Amyloidosis assumes multiple rare, potentially life-threatening forms, affecting about 50,000 people a year worldwide. The most common form – light-chain (AL) amyloidosis – affects about 13,000 patients.
It starts when immune system cells in bone marrow produce amyloid proteins the body can’t break down. The proteins clog the heart and other vital organs, causing damage or failure. Men ages 50 to 80 are the primary targets, but also women and people as young as their late 20s. Symptoms range from fatigue to bruising, swelling and numbness, mimicking many other diseases.
That’s part of why patients can grow very sick before diagnosis, said Sascha Tuchman, UNC’s director of the Multiple Myeloma and Amyloidosis Program.
Diagnosis is usually followed by chemotherapy to stop the production of proteins, but there is no cure. Some patients, such as Goldman, undergo chemotherapy and a stem cell transplant that can be more effective but cause additional side effects.

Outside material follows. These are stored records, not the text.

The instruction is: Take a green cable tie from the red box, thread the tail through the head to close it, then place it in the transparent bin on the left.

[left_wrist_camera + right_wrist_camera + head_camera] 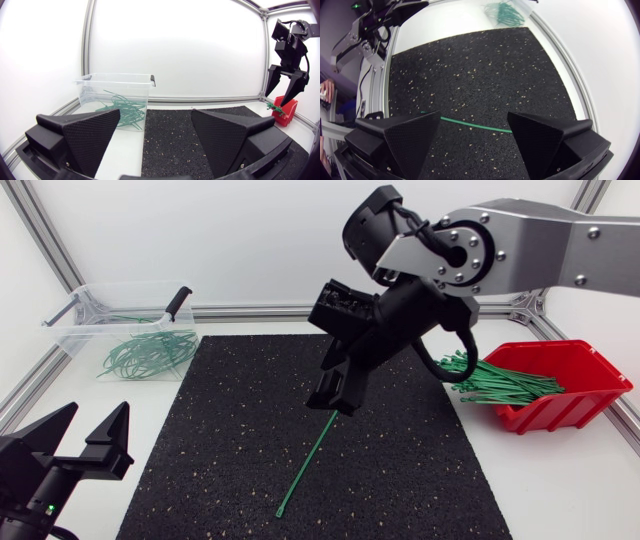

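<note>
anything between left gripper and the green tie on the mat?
Nothing: only white tabletop and bare speckled black mat lie between the left gripper and the straight green cable tie, seen in the head view.

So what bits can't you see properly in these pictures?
1. Green tie: head view, its upper end is covered by the right jaws; right wrist view, both ends vanish behind them.
2. Red box: head view, the end nearer the mat is behind the right arm; tiny in the left wrist view.
3. Ties in the bin: head view, too tangled to count.
</note>
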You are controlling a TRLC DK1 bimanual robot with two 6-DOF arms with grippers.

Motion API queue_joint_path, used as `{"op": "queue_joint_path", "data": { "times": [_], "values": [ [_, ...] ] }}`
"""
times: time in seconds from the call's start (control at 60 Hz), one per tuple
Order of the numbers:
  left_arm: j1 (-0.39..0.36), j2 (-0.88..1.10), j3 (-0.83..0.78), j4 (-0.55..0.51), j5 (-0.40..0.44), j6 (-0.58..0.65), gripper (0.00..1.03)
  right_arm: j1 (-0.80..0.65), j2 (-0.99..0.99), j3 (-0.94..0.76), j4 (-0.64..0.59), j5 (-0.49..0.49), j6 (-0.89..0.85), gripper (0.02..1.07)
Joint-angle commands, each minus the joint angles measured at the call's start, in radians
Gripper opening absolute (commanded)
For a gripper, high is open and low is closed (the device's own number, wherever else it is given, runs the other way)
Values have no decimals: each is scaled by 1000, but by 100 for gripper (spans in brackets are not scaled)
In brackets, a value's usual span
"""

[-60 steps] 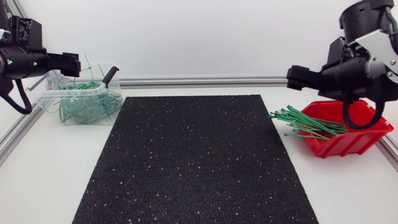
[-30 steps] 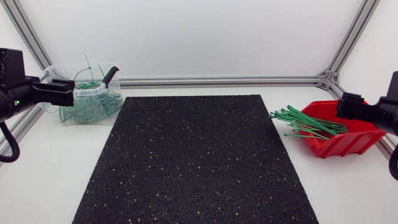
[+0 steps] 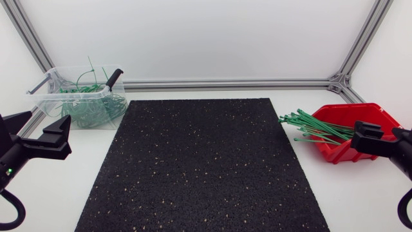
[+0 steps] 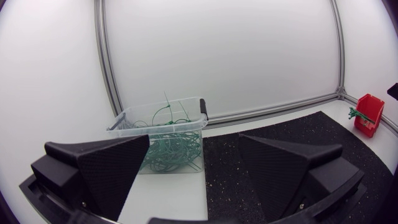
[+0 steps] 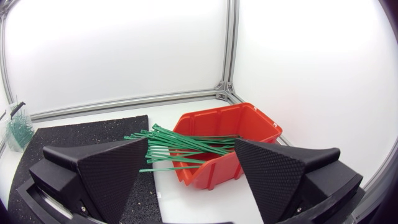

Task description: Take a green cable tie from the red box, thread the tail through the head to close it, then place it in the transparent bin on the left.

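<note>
A bundle of straight green cable ties (image 3: 315, 127) sticks out over the open front of the red box (image 3: 335, 116) at the table's right. The transparent bin (image 3: 80, 96) at the back left holds several looped green ties. My left gripper (image 3: 38, 125) hangs open and empty at the left edge, in front of the bin. My right gripper (image 3: 385, 132) is open and empty just in front of the red box. In the left wrist view the bin (image 4: 165, 130) lies ahead of the open left gripper (image 4: 196, 174). In the right wrist view the red box (image 5: 249, 124) and ties (image 5: 180, 149) lie ahead of the open right gripper (image 5: 189, 180).
A black speckled mat (image 3: 203, 167) covers the middle of the white table. A black-handled tool (image 3: 113, 78) leans on the bin's rim. An aluminium frame rail (image 3: 225, 84) runs along the back edge.
Both arms have drawn back from over the bin and the red box toward the table's side edges and front. Both grippers stayed open and empty.
</note>
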Motion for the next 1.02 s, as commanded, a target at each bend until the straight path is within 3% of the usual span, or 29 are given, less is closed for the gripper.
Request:
{"op": "queue_joint_path", "data": {
  "times": [0.0,0.683,1.0],
  "values": [
    [-5,-46,-53,14,11,-28,99,15,-44,-58,29,-12,-20,103],
    [2,-423,-382,25,45,-150,99,123,-428,-406,258,-136,-45,103],
    [2,-425,-384,25,45,-150,99,128,-448,-424,270,-142,-46,103]
  ]
}}
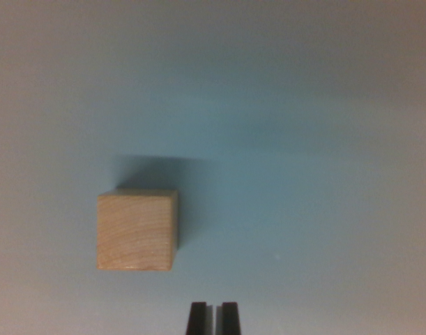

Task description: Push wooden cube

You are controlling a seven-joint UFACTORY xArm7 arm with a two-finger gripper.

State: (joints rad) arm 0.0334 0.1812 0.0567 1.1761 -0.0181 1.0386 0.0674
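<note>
Wrist view. Wooden cube [137, 230]: rests on plain blue-grey surface [303, 174], left of centre; faces square to the view, no long axis, grain running vertically. Gripper [213, 317]: bottom edge, dark fingertips nearly together, holding nothing, apart from cube, to its lower right.

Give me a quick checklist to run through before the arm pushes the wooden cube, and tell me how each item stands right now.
1. Wooden cube in view, whole and unobstructed: ok.
2. Gripper fingers close together, only a thin slit between them, good for pushing: ok.
3. Gripper touching the cube: not ok, there is a gap, and the cube sits toward the wrist view's left of the fingertips.
4. Gripper lined up behind the cube: not ok, it is offset to the wrist view's right.
5. Surface around the cube free of other things: ok in this view.
6. Fingertip height above the surface: cannot tell.
</note>
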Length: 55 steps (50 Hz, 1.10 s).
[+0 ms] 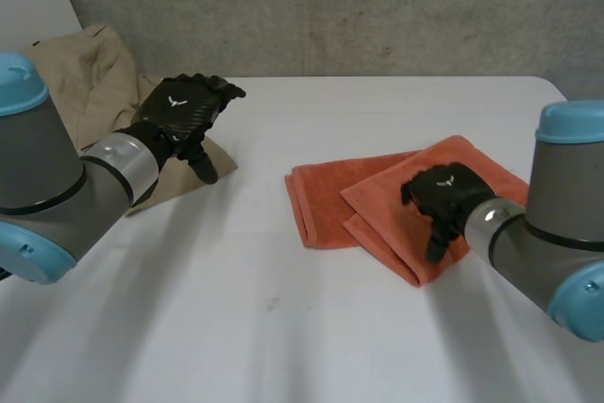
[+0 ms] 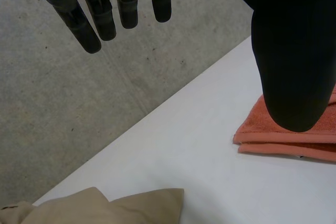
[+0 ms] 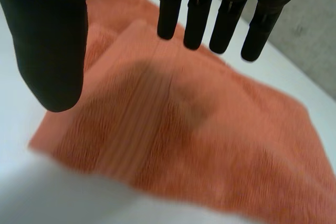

“Basically, we have these sick immune cells – sick plasma cells – in the bone marrow that are the source of the trouble,” Tuchman said. “We use different chemotherapy drugs to kill them, and when that happens, we don’t cure the condition, but we kill off a whole bunch of those bad cells ... that bad protein that’s in the blood, and we keep our fingers crossed and pray that those organs that are beaten are going to heal.”
The hope is that a new drug from Prothena called NEOD001 will help patients live longer and feel better, he said. UNC is recruiting patients with heart-related amyloidosis now for VITAL, a Phase 3 trial. The next step could be Federal Drug Administration approval.
PRONTO, a separate study at Duke University and other centers, targets amyloidosis patients who already had chemotherapy.
“This (drug) is like the laser that points on a target, and the bomb (immune system) knows where to go,” Tuchman said.
“With this being extremely rare, a lot of times when people are diagnosed in the community, their doctor’s never seen it before,” he said. “Patients come here because they want to come to a place where we do a lot of this, and then also because we have clinical trials looking at the new drugs like this, which are not commercially available.”
The amyloids are still in her body, but Goldman said she no longer looks sick. She recently traveled to Atlanta for a birthday party with her daughter and grandchildren. They have a third grandchild on the way, she said.
She wants to learn more about NEOD and maybe join the UNC drug trial, she said.
“It’s a whole new world, and I really am outdated, or my experience is, which is a good thing,” Goldman said.